→ DATASET EXCERPT:
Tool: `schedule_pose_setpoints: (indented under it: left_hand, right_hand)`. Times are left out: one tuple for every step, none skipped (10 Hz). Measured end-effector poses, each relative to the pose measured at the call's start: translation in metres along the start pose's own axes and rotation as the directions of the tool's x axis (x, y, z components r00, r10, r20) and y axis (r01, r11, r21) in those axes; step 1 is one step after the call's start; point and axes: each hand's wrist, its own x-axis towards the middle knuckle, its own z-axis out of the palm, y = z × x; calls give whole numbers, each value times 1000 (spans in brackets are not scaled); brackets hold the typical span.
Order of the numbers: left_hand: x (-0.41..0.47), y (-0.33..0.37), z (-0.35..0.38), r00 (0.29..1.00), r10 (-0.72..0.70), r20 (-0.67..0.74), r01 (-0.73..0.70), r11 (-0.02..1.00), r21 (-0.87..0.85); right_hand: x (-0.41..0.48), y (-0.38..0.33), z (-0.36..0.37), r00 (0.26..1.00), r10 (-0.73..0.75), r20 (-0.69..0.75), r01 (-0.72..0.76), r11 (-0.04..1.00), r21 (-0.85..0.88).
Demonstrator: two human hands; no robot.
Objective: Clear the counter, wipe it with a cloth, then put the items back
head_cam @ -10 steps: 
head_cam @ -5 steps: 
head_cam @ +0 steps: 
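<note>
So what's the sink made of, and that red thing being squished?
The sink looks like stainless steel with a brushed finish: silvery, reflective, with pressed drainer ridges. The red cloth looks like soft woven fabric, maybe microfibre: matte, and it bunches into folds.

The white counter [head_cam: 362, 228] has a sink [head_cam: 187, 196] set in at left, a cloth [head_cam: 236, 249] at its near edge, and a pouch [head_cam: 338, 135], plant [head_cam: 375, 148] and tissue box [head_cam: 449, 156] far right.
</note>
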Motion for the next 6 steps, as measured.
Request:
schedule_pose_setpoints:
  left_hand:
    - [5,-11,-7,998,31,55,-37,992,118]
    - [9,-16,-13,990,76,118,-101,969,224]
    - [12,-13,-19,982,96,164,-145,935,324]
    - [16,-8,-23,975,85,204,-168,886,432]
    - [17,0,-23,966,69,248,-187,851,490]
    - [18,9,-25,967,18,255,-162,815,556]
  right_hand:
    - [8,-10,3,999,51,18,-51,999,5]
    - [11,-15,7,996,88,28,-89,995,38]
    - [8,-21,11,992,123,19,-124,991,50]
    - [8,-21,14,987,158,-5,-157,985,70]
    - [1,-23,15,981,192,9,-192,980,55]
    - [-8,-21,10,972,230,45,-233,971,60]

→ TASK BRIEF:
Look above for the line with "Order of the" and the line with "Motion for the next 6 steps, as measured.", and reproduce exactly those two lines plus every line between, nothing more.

→ OUTPUT OF THE EXERCISE:
Order of the numbers: left_hand: x (-0.41..0.47), y (-0.33..0.37), z (-0.35..0.38), r00 (0.29..1.00), r10 (-0.72..0.70), r20 (-0.67..0.74), r01 (-0.73..0.70), r11 (-0.02..1.00), r21 (-0.87..0.85); right_hand: x (-0.41..0.48), y (-0.38..0.33), z (-0.36..0.37), r00 (0.26..1.00), r10 (-0.73..0.75), r20 (-0.69..0.75), r01 (-0.72..0.76), r11 (-0.04..1.00), r21 (-0.85..0.88).
Demonstrator: two human hands; no robot.
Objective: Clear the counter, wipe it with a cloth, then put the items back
head_cam @ -10 steps: 
head_cam @ -5 steps: 
head_cam @ +0 steps: 
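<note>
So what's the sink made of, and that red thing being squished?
The sink looks like stainless steel with a brushed finish: silvery, reflective, with pressed drainer ridges. The red cloth looks like soft woven fabric, maybe microfibre: matte, and it bunches into folds.

The white counter [head_cam: 362, 228] has a sink [head_cam: 187, 196] set in at left, a cloth [head_cam: 236, 249] at its near edge, and a pouch [head_cam: 338, 135], plant [head_cam: 375, 148] and tissue box [head_cam: 449, 156] far right.
</note>
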Motion for the next 6 steps, as measured.

The exercise asks for nothing further.